Supplied data:
-*-*-

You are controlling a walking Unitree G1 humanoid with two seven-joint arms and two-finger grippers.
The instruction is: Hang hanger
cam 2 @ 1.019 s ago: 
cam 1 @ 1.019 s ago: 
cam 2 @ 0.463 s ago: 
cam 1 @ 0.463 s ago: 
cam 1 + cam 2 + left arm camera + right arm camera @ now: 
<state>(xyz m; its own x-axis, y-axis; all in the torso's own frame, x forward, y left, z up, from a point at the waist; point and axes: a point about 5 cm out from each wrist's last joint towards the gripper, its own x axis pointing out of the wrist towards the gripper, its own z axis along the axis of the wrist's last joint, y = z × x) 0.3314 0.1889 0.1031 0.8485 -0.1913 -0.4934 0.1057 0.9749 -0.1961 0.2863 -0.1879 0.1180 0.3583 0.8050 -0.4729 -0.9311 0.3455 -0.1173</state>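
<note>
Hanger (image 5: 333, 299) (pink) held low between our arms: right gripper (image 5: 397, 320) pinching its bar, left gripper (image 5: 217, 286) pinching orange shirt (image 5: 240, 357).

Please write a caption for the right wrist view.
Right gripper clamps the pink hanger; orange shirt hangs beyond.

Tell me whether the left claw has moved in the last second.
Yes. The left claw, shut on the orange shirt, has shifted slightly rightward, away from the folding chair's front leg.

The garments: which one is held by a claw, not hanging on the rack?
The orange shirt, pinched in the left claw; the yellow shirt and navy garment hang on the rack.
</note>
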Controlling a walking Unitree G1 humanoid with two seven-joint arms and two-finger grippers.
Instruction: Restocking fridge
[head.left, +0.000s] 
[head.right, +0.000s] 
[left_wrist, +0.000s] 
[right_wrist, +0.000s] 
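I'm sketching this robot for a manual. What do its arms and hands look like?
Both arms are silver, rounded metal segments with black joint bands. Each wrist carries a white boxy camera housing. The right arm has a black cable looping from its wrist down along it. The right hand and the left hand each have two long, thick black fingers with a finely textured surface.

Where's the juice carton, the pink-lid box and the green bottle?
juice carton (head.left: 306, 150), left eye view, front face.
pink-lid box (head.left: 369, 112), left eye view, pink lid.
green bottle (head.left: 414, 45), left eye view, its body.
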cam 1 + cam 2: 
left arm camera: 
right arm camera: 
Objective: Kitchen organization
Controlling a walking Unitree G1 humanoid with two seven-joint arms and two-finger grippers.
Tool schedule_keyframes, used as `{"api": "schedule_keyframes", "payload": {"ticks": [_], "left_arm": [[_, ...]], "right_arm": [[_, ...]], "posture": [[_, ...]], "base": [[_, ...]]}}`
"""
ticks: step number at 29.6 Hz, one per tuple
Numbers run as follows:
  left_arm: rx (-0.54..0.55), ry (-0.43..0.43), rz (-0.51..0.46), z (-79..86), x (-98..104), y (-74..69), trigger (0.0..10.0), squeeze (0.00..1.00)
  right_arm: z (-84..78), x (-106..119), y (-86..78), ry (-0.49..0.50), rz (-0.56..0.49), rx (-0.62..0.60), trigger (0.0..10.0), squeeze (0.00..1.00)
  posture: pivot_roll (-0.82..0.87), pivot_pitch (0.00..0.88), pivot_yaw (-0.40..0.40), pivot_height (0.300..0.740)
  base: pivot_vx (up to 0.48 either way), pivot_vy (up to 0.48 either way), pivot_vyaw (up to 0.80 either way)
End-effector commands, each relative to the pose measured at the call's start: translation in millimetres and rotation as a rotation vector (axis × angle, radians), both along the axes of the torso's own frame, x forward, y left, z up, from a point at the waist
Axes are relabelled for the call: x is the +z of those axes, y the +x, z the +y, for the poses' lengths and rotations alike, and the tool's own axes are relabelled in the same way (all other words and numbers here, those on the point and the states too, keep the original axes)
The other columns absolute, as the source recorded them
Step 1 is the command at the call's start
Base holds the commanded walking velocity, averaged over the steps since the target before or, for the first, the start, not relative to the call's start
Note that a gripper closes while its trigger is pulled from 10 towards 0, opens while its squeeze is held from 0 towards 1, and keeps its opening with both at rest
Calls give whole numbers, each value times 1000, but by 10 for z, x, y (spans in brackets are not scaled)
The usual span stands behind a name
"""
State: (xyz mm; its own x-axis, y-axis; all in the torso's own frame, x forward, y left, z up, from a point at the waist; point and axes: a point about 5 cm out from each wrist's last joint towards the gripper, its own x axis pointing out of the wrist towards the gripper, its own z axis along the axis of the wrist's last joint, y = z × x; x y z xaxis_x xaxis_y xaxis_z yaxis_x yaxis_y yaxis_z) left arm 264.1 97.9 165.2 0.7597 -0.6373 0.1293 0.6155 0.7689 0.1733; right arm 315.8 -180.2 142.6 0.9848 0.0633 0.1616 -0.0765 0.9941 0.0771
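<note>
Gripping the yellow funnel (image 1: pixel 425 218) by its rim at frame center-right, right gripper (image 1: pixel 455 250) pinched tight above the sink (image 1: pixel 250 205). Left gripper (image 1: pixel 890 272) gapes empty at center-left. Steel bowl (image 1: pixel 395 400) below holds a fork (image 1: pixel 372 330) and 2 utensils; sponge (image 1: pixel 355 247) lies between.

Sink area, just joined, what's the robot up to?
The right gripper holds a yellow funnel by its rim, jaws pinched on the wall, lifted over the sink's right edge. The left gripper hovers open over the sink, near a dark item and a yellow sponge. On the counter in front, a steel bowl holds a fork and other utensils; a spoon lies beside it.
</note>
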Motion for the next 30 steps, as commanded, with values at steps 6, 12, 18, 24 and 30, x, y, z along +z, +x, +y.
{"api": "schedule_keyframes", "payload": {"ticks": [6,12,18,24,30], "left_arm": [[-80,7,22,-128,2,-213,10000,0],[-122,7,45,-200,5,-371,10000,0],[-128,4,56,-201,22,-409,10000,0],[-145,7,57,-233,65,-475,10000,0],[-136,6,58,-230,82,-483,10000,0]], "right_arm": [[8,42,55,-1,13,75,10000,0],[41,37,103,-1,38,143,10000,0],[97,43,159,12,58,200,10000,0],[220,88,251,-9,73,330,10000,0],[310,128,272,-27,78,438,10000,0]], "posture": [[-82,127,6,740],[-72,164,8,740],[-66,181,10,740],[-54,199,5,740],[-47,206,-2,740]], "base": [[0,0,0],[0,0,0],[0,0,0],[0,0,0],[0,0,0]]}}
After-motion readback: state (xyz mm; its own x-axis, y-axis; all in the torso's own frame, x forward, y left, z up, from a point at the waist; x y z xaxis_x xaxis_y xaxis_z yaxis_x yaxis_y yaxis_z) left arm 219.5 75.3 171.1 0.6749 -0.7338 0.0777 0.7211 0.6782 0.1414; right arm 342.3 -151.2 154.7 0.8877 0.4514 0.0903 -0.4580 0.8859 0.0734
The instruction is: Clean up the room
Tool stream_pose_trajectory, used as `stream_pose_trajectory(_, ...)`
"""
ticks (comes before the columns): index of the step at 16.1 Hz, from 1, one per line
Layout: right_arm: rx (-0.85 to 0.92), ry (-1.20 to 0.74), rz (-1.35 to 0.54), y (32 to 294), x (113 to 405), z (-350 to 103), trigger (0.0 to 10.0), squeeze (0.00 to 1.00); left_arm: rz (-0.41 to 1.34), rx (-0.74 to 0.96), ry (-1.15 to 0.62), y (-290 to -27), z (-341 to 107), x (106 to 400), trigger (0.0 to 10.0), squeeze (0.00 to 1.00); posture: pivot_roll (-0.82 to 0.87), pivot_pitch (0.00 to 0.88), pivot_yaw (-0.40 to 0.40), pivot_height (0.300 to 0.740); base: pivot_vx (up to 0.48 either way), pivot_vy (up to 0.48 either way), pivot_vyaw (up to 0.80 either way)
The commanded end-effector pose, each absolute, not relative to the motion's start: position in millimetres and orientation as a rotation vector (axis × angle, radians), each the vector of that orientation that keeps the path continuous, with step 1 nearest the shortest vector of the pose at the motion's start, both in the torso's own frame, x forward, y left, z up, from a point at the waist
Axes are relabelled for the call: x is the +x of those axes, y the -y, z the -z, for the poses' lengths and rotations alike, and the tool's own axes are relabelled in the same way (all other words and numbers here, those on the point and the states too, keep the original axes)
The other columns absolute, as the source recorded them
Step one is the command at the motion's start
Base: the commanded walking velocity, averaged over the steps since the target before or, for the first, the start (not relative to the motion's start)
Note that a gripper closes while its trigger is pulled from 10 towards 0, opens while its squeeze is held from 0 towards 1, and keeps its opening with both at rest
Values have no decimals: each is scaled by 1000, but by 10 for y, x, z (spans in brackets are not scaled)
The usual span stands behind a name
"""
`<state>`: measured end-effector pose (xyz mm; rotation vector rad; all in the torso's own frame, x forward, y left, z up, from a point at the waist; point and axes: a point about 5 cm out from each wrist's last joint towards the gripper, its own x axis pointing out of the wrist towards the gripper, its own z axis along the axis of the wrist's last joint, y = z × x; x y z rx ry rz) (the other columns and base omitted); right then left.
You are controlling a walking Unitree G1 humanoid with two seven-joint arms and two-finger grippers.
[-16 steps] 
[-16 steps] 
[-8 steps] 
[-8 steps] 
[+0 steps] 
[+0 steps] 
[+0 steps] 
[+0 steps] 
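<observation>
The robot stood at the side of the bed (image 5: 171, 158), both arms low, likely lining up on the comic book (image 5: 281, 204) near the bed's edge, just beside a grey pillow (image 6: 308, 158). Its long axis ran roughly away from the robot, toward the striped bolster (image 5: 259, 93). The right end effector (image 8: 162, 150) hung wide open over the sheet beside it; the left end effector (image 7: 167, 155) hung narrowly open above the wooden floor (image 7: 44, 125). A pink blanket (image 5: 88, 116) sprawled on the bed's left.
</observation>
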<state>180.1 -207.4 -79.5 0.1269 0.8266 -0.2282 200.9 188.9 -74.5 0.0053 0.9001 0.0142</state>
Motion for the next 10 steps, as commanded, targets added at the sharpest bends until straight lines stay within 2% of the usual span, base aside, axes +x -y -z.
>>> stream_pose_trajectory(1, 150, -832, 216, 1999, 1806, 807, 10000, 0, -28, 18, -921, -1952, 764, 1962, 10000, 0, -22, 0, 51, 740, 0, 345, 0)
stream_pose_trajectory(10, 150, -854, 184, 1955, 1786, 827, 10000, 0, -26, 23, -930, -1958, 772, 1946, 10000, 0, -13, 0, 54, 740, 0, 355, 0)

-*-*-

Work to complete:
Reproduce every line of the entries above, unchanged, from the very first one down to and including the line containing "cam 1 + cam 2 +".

Answer below:
You are controlling a walking Unitree G1 humanoid with two seven-joint arms and two-finger grippers.
The instruction is: Hang hanger
cam 2 @ 1.019 s ago: 
cam 1 @ 1.019 s ago: 
cam 2 @ 0.463 s ago: 
cam 1 @ 0.463 s ago: 
cam 1 + cam 2 + left arm camera + right arm camera @ now: 

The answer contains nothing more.